Open Internet-based Treatment for Patients Suffering From Severe Functional Somatic Disorders (OneSTEP), Denmark

Andy

Retired committee member
The aim of this multi-center, two-armed, randomized controlled trial is to assess the effect of a novel internet-based therapist-assisted treatment program "One step at a time" designed for the treatment of patients with moderate to severe functional somatic disorders (FSDs).

The trial will enroll 166 patients with FSD who will be randomized (1:1) to either the experimental condition (14 weeks' treatment with "One step at a time") or the active control condition ("GetStarted"), which is a non-guided internet-based treatment program for patients with FSD. The trial will include patients aged 18-60 years with an established multi-organ BDS diagnosis with a duration of minimum 6 months. The primary outcome measures will be based on self-reported physical health (SF-36 PPH) and treatment satisfaction (CGI-I).
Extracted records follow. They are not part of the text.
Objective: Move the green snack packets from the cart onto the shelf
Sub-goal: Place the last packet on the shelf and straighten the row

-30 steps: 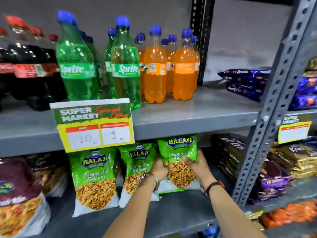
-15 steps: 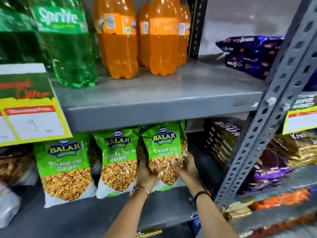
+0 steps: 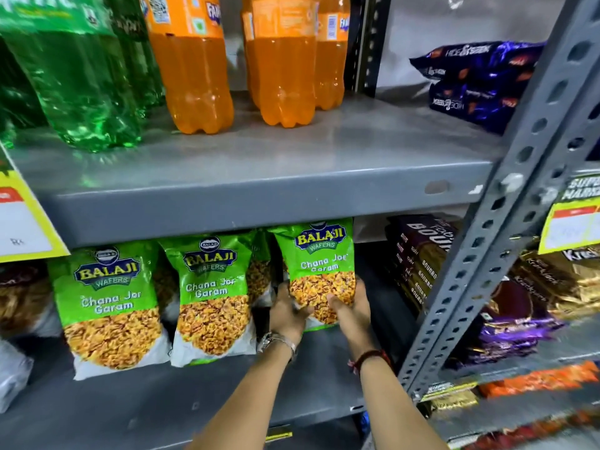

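Three green snack packets marked Balaji Chana Jor Garam stand upright in a row on the lower grey shelf (image 3: 181,401). The right packet (image 3: 319,254) is gripped at its lower part from both sides: my left hand (image 3: 287,311) on its left edge, my right hand (image 3: 352,306) on its right edge. The middle packet (image 3: 211,293) and the left packet (image 3: 107,303) stand free, with more green packets partly hidden behind them. The cart is out of sight.
The upper grey shelf (image 3: 259,196) overhangs the packets and carries green and orange soda bottles (image 3: 191,69). A perforated grey upright (image 3: 506,216) rises at the right. Dark biscuit packs (image 3: 418,258) lie right of my hands. Price tags (image 3: 22,222) hang at both edges.
The view has moved closer and to the right. Both hands have pushed the right packet deeper and more upright under the upper shelf, keeping hold of it throughout.
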`<move>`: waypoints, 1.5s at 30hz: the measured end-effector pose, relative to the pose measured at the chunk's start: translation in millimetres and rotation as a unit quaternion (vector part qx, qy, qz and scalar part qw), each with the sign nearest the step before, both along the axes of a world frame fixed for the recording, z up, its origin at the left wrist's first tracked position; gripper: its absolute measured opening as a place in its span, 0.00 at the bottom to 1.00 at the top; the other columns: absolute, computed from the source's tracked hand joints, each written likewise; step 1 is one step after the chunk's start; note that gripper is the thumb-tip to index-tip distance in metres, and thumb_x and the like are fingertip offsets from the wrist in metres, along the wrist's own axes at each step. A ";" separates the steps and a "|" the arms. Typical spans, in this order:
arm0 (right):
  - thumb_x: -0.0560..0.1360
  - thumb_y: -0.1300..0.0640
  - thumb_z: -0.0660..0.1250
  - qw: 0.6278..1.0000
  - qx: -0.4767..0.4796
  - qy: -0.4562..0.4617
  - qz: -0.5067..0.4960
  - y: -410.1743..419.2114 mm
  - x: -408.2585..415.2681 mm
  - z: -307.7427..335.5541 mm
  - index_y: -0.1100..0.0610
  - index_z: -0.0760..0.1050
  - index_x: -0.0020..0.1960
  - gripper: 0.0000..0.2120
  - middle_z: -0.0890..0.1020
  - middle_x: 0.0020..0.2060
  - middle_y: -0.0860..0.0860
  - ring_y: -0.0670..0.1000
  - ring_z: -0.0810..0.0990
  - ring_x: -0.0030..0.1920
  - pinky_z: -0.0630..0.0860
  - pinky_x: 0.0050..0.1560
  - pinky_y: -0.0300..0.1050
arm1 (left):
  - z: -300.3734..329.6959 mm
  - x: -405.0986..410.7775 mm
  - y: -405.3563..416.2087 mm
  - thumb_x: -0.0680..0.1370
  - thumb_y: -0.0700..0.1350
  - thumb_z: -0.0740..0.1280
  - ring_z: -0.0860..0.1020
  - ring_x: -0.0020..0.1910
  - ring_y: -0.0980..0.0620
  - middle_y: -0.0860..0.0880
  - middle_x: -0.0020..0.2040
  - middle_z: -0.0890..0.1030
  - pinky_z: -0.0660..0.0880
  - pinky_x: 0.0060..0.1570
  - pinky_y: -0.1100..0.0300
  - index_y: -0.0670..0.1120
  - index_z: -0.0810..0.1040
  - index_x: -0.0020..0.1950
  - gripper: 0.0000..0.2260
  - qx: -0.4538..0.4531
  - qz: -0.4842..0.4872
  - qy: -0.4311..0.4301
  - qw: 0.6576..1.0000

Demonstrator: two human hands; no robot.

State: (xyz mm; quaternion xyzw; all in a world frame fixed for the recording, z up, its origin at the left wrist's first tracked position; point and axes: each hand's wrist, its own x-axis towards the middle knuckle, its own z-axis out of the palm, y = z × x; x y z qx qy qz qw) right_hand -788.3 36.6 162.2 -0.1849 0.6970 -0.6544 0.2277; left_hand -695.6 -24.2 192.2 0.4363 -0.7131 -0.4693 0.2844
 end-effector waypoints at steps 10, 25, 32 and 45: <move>0.58 0.44 0.65 0.994 -0.007 0.079 -0.076 8.3 11.1 7.6 0.51 0.59 0.71 0.42 0.65 0.71 0.56 0.56 0.63 0.71 0.59 0.72 0.64 | -14.2 -3.1 2.4 0.69 0.36 0.70 0.72 0.40 0.48 0.47 0.34 0.71 0.68 0.44 0.61 0.40 0.60 0.69 0.31 -0.006 -0.022 -0.014 1.000; 0.75 0.54 0.63 0.966 0.040 0.127 0.223 -46.2 122.5 1.5 0.57 0.60 0.70 0.26 0.74 0.58 0.55 0.48 0.71 0.58 0.68 0.63 0.46 | -3.9 149.5 -44.6 0.70 0.32 0.66 0.69 0.59 0.31 0.28 0.62 0.67 0.69 0.58 0.41 0.39 0.62 0.69 0.28 -0.143 0.233 -0.027 0.962; 0.73 0.53 0.65 0.969 0.053 0.120 0.211 -60.2 135.2 0.1 0.56 0.56 0.71 0.31 0.71 0.68 0.57 0.56 0.70 0.68 0.66 0.69 0.57 | -17.5 152.3 -54.7 0.73 0.34 0.63 0.71 0.62 0.34 0.32 0.64 0.71 0.70 0.61 0.43 0.37 0.61 0.69 0.25 -0.098 0.130 -0.051 0.985; 0.74 0.55 0.65 0.978 0.047 0.125 0.162 -45.1 108.2 -1.9 0.55 0.55 0.71 0.30 0.69 0.68 0.58 0.57 0.67 0.69 0.65 0.69 0.62 | -16.1 121.7 -46.6 0.73 0.35 0.64 0.72 0.62 0.38 0.36 0.63 0.73 0.72 0.60 0.46 0.42 0.62 0.69 0.26 -0.086 0.081 -0.010 0.993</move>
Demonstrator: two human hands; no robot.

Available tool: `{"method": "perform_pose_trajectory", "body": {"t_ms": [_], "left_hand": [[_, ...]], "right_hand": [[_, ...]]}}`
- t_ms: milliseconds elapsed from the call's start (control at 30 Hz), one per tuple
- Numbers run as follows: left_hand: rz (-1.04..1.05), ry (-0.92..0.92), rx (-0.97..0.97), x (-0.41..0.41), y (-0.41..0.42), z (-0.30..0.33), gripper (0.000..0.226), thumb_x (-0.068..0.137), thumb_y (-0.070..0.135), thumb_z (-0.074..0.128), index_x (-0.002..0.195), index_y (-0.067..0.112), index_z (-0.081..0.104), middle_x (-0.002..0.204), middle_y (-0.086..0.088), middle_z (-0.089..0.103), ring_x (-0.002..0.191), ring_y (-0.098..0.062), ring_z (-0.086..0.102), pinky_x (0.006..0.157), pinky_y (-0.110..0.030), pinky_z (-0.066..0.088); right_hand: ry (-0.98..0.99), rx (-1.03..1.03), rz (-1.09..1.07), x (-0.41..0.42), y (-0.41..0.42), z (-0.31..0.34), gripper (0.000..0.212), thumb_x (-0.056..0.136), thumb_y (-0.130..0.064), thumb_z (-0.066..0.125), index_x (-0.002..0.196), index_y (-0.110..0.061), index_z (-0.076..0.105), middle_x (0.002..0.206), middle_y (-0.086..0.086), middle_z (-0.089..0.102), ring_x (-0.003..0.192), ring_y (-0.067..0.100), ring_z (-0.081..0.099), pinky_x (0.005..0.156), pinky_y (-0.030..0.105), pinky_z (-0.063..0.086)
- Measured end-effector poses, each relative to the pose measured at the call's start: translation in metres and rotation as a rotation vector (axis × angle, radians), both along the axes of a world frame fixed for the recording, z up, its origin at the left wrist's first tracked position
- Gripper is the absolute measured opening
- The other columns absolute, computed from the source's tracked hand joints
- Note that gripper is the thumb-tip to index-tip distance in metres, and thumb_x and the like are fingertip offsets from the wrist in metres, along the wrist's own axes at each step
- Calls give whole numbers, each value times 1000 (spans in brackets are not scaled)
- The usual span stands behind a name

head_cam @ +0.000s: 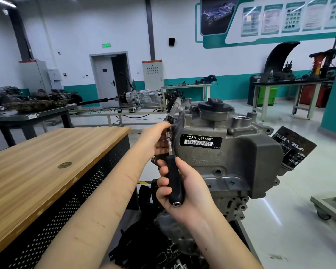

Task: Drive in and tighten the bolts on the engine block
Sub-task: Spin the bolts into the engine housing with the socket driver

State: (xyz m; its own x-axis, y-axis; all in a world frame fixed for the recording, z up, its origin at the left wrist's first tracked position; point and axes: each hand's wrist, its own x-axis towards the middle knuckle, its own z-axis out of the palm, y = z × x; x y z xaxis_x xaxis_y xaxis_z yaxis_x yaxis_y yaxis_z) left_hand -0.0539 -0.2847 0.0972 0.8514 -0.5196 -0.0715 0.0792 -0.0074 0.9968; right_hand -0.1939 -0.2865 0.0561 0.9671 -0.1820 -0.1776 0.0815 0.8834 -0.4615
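Hands steady driver at engine's left flank

Nearest the camera, the right hand wraps its fingers round the black handle of the driver, low against the engine, likely so the wrist can twist it. The shaft rises from the handle along the engine's left face. Higher up, the left hand pinches the shaft near its tip, apparently to keep the socket seated on a bolt; the bolt itself is hidden behind the fingers. Left of the engine stands a wooden bench. Beyond the engine, a gearbox sits on a frame.
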Motion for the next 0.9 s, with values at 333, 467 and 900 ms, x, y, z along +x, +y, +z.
{"method": "perform_pose_trajectory", "body": {"t_ms": [333, 467, 900], "left_hand": [[4, 51, -73, -1, 5, -6, 20, 90, 25, 53, 74, 12, 55, 65, -1, 54, 55, -15, 51, 36, -16, 43], [15, 48, -94, 1, 7, -11, 19, 90, 24, 54, 75, 12, 56, 60, -1, 58, 48, -13, 56, 36, -17, 45], [184, -485, 76, -4, -5, -15, 31, 90, 29, 57, 81, 1, 66, 66, -10, 59, 56, -18, 53, 48, -18, 43]], "right_hand": [[22, 15, 11, -1, 0, -3, 31, 95, -29, 44, 85, -4, 58, 51, 0, 50, 33, 9, 40, 29, 12, 29], [26, 20, 22, -2, 2, -5, 31, 95, -29, 44, 86, -4, 58, 52, 1, 49, 34, 9, 40, 29, 13, 29], [32, 45, 8, -5, -4, -6, 32, 95, -30, 44, 87, -3, 59, 52, 1, 50, 33, 9, 41, 29, 13, 30]]}}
The trial will be considered effective if a higher proportion of patients in the experimental condition report a clinically significant outcome compared with patients in the active control condition at the 3-month follow-up after treatment.

https://clinicaltrials.gov/ct2/show/NCT05525598
 
They don't get it do they?
Calling one treatment experimental and the other active control with open label and subjective outcomes has already kiboshed any useful meaning to results.

If they had genuine equipoise they would have billed the treatments equally.
 
The aim ---is to assess the effect of a novel internet-based therapist-assisted treatment program ---

Thought occurs that the aim might be to brand this as a treatment and monetise all of that "valuable expertise" they have.

I think I'm correct in saying that, as per comment above, surely they could have called these interventions "A" and "B" then looked at the variance in response re "A" and "B" --- if they have similar mean & variance then there's no difference.

But oh they know it works --- I nearly blame the care commissions who commission/fund this sort of stuff more than the charlatans, simply genuinely haven't a clue (although I doubt it) who run these studies.
 
2 self-reported subjective primary outcome measures

22 self-reported subjective secondary outcome measures

0 objective outcome measures

Last follow-up only 3 months after 'treatment'.

Bias built into the design: the study compares two Internet-delivered programmes, the control one unguided and the experimental one with plenty of 'assistance' from a nice therapist.

Investigators from Fink's lab.

Also an interesting definition of 'severe'
trial registration said:
Inclusion Criteria:
  • Patients must fulfil the criteria for severe FSD operationalized as multi-organ BDS.
  • Patients must have symptom duration > 6 months.
  • Patients must have been active in the labor market or educational system for at least 12 months during the last 2 years.
  • [...]
What could possibly go wrong
 
It is not a controlled trial. It is just another example of the BPS club systematically eliminating adequate control from their trial design.

Control is how we reveal causal pathways (including direction of causation), which is the whole point of science.

Deliberately eliminating adequate control is about as anti-scientific as it gets.
 
Nah. They know exactly what they are doing. That's the problem.
It's very successful. Why would they change when it continues to be massively successful despite having delivered absolutely nothing? They get nothing but praise, awards and funding for it.

When people have a good scam running, they rarely stop on their own. Turns out even in healthcare this is true. Same issue with corrupt judges. They're judges! They are especially expected to follow the law, it breaks the premise of the entire system otherwise. And yet, corrupt judges do exist, can run scams for years before they get caught, some never get caught. People will be people, especially when there is zero oversight or accountability. All their incentives are built on harming us, of course that's what they do, they don't know any better.
 
It is not a controlled trial.
You guys have a much more detailed grasp of this than I have but when it's internet based then it strikes me that it's a really good opportunity to blind and thereby they could use subjective controls---

But Jonathan nails it - they way they've avoided/failed to blind [title of test and "control" group] means that they've removed the opportunity to actually trial the intervention --- what a waste. But then that's the sum total of their contribution -- what a waste.